Jordi Diaz Alamà, born in Granollers in 1986, graduated from the Fine Arts from the University of Barcelona. He has also trained in national and international classical art schools such as the Florence Academy of Art (Florence) where he learned the techniques used by the great masters of 19th-century painting. He consolidated his training during a series of stays with contemporary masters of realism such as the Norwegian painter Odd Nerdrum, Guillermo Muñoz Vera or Antonio López.
His personal work involves an impressive display of pictorial resources with a refined and mannerism-free technique that responds to the canon of contemporary classical figuration, continuously investigating new concepts and plasticities.

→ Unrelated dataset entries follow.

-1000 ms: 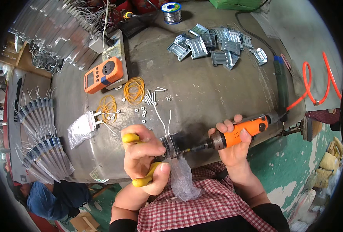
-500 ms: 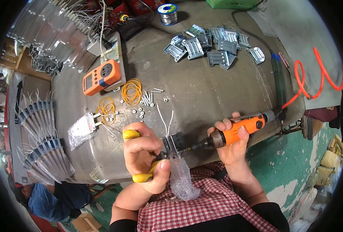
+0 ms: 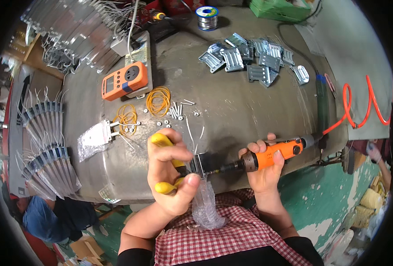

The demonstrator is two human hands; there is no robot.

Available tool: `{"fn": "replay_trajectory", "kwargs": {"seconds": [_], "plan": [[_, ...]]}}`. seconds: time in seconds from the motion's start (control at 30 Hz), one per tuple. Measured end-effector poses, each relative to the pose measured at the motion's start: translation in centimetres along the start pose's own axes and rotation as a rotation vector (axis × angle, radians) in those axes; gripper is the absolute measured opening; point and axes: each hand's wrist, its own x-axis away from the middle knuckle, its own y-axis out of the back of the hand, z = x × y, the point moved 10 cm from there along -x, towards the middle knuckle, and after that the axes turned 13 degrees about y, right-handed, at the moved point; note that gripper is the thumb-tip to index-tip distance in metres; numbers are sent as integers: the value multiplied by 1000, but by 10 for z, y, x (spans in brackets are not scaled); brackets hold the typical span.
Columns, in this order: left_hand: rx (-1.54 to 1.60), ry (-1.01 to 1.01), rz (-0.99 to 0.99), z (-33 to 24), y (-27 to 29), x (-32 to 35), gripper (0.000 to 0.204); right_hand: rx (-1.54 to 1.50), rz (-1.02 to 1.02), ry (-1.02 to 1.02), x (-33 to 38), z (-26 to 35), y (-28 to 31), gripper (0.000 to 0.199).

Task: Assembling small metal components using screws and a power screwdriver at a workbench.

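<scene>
My left hand (image 3: 170, 170) is closed round yellow-handled pliers (image 3: 165, 188), and its thumb and fingers also reach the edge of a metal plate assembly (image 3: 199, 165). Two thin white wires (image 3: 190, 133) stick up from that assembly, and bubble wrap (image 3: 206, 208) hangs below it against my apron. In my right hand (image 3: 266, 175) is an orange air screwdriver (image 3: 279, 155), fingers wrapped round its body. Its bit (image 3: 215, 171) points left and meets or nearly meets the assembly's side; contact is too small to tell. The pliers' jaws are mostly hidden.
Screws (image 3: 175, 110), small white washers and yellow rubber bands (image 3: 158, 101) lie beyond my hands. Left are a bubble-wrapped part (image 3: 94, 139), an orange meter (image 3: 124, 82) and wired strips (image 3: 50, 166). Metal brackets (image 3: 258, 73), a solder spool (image 3: 206, 20) and a red coiled hose (image 3: 348, 106) lie farther off.
The view has shifted, so the things on the table appear farther right and lower. My left hand with the pliers sits slightly farther right, nearer the screwdriver. Both grips stay.
</scene>
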Motion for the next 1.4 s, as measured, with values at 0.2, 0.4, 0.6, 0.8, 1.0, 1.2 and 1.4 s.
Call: {"fn": "replay_trajectory", "kwargs": {"seconds": [0.2,0.4,0.6,0.8,1.0,1.2,1.4], "plan": [[-85,-42,-215,-17,63,8,25,0,11,-26,-5,4,-1,43],[-1161,-17,-434,-12,127,9,37,23,47,-71,-11,4,-9,43],[-865,294,240,43,19,53,92,66,25,-105,-20,3,-7,49],[-778,237,180,50,2,60,78,552,-50,-68,-66,48,14,44],[91,732,121,103,36,75,47,1436,76,308,-91,100,2,50],[1078,1010,208,122,16,115,73,2316,500,1018,-35,48,-99,55],[743,828,209,101,37,128,93,1500,1352,334,14,-137,-156,25]]}}
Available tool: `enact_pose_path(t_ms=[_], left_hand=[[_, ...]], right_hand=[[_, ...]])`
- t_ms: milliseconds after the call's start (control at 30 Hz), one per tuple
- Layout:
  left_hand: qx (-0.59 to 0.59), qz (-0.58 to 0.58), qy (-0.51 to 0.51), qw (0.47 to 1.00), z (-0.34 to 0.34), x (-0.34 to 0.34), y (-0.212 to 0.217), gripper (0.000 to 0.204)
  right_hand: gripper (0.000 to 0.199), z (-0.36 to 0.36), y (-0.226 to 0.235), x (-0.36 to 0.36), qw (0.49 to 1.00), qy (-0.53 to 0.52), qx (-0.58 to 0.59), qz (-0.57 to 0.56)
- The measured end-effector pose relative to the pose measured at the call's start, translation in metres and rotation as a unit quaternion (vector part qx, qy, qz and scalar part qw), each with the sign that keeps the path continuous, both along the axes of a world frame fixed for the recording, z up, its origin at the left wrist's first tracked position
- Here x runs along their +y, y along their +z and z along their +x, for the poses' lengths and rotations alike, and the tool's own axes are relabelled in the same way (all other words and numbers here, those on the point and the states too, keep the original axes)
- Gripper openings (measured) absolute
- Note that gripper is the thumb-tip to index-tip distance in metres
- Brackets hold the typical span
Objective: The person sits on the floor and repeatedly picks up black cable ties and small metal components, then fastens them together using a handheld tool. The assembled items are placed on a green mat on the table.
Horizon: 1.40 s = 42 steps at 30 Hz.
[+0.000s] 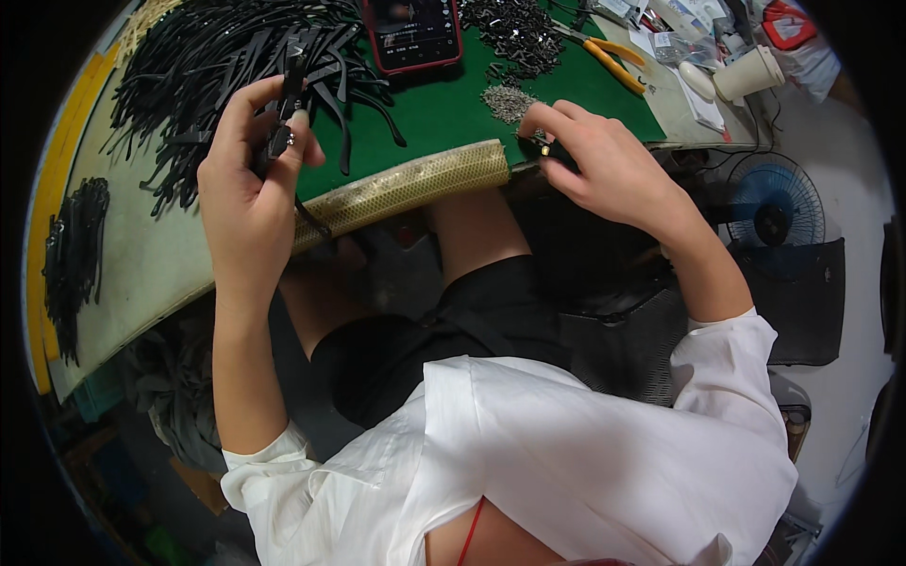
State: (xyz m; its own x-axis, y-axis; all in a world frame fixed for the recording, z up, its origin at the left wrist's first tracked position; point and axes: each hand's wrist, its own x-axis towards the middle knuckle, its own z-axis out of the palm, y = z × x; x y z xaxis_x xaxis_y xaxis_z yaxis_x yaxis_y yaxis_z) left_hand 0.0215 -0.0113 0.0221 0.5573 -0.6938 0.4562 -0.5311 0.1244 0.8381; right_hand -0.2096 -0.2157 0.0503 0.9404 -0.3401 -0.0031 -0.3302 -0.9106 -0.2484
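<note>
My left hand (250, 156) is raised over the left part of the bench, its fingers closed on black eyeglass temples (294, 80) with small shiny metal bits near the thumb. One dark, curved end (312, 221) hangs below the hand. Beyond it spreads a big heap of black eyeglass temples (189, 85). My right hand (599, 165) is at the bench's front edge, fingers curled in a pinch around a small dark thing with a brass-coloured tip (545, 149); its kind is unclear. Just beyond those fingers lies a pile of tiny silvery metal pieces (508, 102).
A mesh-wrapped tube (415, 184) runs along the bench's front edge. On the green mat (604, 104) are a phone (412, 38), small black parts (514, 38) and yellow-handled pliers (613, 64). A white cup (750, 74) lies at right, above a blue fan (774, 203). More temples (77, 255) lie left.
</note>
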Motion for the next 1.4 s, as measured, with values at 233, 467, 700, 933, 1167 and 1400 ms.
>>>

His artistic vision has also developed thanks to his teaching role at the Barcelona Academy of Art, which he founded in 2013. It is at the Academy where he grows, expands and shares his knowledge of classical methods, along with the idea that these need to continue to be valued as a tool that helps the interpretation and artistic representation of today's world. Alamà points out that classical figuration is not the only way but the most direct one to immerse yourself in the world of sensitivity and creative expression.
In 2017, he faced one of the most important challenges of his career with the creation of the work The Cross of the Jubilee, a monumental commission for the Church of the Dolors in Vic (Spain). In his series #ClásicosDesollados, he merges his implacable technique with bursts of abstraction; cutting, tearing and literally skinning the most iconic works of the great masters from Velázquez to Rembrandt to highlight their inherent modernity.
With the series inspired by Dante’s Divine Comedy, Alamà faces again a monument of universal history, anchored in collective memory, and reaffirms his commitment to contemporary realistic figuration.
His works can be found in the collections of the European Museum of Modern Art and the Can Framis Museum in Barcelona and in private collections in Europe, the United States and Australia.